▶ [SUPPLIED DATA]

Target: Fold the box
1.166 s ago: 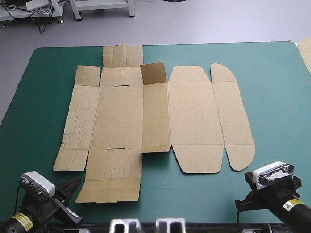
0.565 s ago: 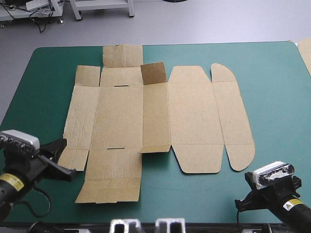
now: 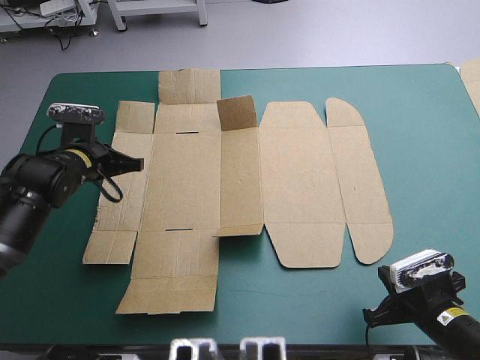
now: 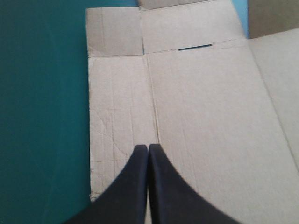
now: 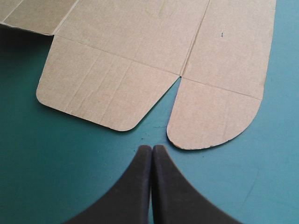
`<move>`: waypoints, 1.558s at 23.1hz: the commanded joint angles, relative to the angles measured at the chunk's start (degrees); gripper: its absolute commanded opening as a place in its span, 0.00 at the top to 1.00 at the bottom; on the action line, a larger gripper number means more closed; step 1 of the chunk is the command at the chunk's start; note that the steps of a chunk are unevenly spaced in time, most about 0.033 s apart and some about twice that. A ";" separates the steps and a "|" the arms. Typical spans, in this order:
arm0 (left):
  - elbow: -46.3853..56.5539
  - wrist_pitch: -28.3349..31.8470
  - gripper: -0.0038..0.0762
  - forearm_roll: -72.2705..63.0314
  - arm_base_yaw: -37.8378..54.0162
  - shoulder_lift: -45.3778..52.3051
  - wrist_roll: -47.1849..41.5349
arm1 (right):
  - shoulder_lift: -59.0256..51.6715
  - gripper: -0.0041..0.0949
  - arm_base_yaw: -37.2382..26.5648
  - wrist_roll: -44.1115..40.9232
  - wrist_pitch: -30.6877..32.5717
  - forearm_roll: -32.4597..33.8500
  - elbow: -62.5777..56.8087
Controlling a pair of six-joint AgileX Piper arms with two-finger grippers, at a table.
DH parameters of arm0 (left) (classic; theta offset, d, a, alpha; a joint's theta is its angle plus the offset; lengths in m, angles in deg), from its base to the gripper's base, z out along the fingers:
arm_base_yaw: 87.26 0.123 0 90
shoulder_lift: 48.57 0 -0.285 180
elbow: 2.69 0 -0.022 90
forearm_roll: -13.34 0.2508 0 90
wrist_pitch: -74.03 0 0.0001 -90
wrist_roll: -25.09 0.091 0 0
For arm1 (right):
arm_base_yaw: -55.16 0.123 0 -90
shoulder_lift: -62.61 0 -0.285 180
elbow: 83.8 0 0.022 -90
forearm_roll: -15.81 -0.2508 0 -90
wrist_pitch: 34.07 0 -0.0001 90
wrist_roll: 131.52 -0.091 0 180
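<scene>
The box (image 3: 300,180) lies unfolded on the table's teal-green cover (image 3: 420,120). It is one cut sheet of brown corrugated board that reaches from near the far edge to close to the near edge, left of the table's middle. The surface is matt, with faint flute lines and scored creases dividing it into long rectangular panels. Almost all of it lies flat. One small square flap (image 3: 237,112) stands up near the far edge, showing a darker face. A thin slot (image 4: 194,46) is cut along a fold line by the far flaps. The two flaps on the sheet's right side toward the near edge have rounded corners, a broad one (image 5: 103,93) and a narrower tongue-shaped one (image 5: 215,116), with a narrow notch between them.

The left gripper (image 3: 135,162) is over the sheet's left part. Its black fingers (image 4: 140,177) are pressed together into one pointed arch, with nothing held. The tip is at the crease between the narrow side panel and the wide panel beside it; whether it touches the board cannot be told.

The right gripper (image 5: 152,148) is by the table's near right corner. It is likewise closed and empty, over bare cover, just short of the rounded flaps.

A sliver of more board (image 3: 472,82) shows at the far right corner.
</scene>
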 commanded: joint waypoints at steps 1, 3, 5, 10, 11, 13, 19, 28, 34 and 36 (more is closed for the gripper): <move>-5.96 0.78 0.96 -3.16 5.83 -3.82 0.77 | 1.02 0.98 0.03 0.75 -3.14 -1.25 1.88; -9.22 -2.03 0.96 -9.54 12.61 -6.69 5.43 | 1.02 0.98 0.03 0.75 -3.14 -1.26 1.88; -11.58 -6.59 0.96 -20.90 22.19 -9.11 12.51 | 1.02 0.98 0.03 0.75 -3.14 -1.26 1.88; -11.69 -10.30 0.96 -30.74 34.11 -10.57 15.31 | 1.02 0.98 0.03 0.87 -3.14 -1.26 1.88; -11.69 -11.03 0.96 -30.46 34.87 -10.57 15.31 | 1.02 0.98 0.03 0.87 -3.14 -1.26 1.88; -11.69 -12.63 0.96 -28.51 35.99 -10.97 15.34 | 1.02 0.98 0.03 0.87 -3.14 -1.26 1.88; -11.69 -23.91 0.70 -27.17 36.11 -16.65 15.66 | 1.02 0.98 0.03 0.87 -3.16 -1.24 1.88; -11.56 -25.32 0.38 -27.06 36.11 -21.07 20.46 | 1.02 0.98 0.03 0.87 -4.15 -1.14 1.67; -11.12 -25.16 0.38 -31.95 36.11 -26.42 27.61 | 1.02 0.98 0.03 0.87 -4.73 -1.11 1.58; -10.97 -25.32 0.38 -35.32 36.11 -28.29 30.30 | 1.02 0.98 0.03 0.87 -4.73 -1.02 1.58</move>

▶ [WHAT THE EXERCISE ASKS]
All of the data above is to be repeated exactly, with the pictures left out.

▶ [RESPONSE BELOW]
Target: Fold the box
1.166 s ago: 
0.565 s ago: 
now: 
now: 
now: 
`<move>`: waypoints, 1.558s at 23.1hz: the commanded joint angles, relative to the angles measured at the chunk's start (degrees); gripper: its absolute commanded opening as a place in its span, 0.00 at the top to 1.00 at the bottom; on the action line, a larger gripper number means more closed; step 1 of the chunk is the command at the chunk's start; note that the steps of a chunk are unevenly spaced in time, most about 0.033 s apart and some about twice that. A ";" separates the steps and a "|" the arms. Typical spans, in this order:
arm0 (left):
  - elbow: -46.3853..56.5539
  - wrist_pitch: -28.3349..31.8470
  - gripper: -0.0038..0.0762
  - forearm_roll: -72.2705..63.0314
  - arm_base_yaw: -37.8378..54.0162
  - shoulder_lift: -45.3778..52.3051
  - wrist_roll: -47.1849..41.5349
arm1 (right):
  - shoulder_lift: -59.0256..51.6715
  - gripper: -0.0041..0.0949
  - arm_base_yaw: -37.2382..26.5648
  - wrist_roll: -44.1115..40.9232
  - wrist_pitch: -30.6877..32.5717
  - forearm_roll: -32.4597..33.8500
  - elbow: -62.5777..56.8087
Controlling a pair of six-joint AgileX Piper arms with two-finger grippers, at a table.
DH parameters of arm0 (left) (classic; theta offset, d, a, alpha; a joint's theta is its angle plus the offset; lengths in m, angles in deg), from its base to the gripper's base, z out along the fingers:
arm_base_yaw: 87.26 0.123 0 90
shoulder_lift: 48.57 0 -0.285 180
elbow: 2.69 0 -0.022 90
forearm_roll: -13.34 0.2508 0 90
wrist_pitch: -74.03 0 0.0001 -90
wrist_roll: -25.09 0.091 0 0
For arm1 (right):
arm_base_yaw: -55.16 0.123 0 -90
shoulder_lift: -62.61 0 -0.285 180
elbow: 83.8 0 0.022 -90
forearm_roll: -15.81 -0.2508 0 -90
wrist_pitch: 34.07 0 -0.0001 90
wrist_roll: 131.52 -0.091 0 180
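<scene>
The box (image 3: 300,180) lies unfolded on the table's teal-green cover (image 3: 420,120). It is one cut sheet of brown corrugated board that reaches from near the far edge to close to the near edge, left of the table's middle. The surface is matt, with faint flute lines and scored creases dividing it into long rectangular panels. Almost all of it lies flat. One small square flap (image 3: 237,112) stands up near the far edge, showing a darker face. A thin slot (image 4: 194,46) is cut along a fold line by the far flaps. The two flaps on the sheet's right side toward the near edge have rounded corners, a broad one (image 5: 103,93) and a narrower tongue-shaped one (image 5: 215,116), with a narrow notch between them.

The left gripper (image 3: 135,162) is over the sheet's left part. Its black fingers (image 4: 140,177) are pressed together into one pointed arch, with nothing held. The tip is at the crease between the narrow side panel and the wide panel beside it; whether it touches the board cannot be told.

The right gripper (image 5: 152,148) is by the table's near right corner. It is likewise closed and empty, over bare cover, just short of the rounded flaps.

A sliver of more board (image 3: 472,82) shows at the far right corner.
</scene>
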 commanded: joint waypoints at steps 1, 3, 5, 10, 11, 13, 19, 28, 34 and 36 (more is closed for the gripper): <move>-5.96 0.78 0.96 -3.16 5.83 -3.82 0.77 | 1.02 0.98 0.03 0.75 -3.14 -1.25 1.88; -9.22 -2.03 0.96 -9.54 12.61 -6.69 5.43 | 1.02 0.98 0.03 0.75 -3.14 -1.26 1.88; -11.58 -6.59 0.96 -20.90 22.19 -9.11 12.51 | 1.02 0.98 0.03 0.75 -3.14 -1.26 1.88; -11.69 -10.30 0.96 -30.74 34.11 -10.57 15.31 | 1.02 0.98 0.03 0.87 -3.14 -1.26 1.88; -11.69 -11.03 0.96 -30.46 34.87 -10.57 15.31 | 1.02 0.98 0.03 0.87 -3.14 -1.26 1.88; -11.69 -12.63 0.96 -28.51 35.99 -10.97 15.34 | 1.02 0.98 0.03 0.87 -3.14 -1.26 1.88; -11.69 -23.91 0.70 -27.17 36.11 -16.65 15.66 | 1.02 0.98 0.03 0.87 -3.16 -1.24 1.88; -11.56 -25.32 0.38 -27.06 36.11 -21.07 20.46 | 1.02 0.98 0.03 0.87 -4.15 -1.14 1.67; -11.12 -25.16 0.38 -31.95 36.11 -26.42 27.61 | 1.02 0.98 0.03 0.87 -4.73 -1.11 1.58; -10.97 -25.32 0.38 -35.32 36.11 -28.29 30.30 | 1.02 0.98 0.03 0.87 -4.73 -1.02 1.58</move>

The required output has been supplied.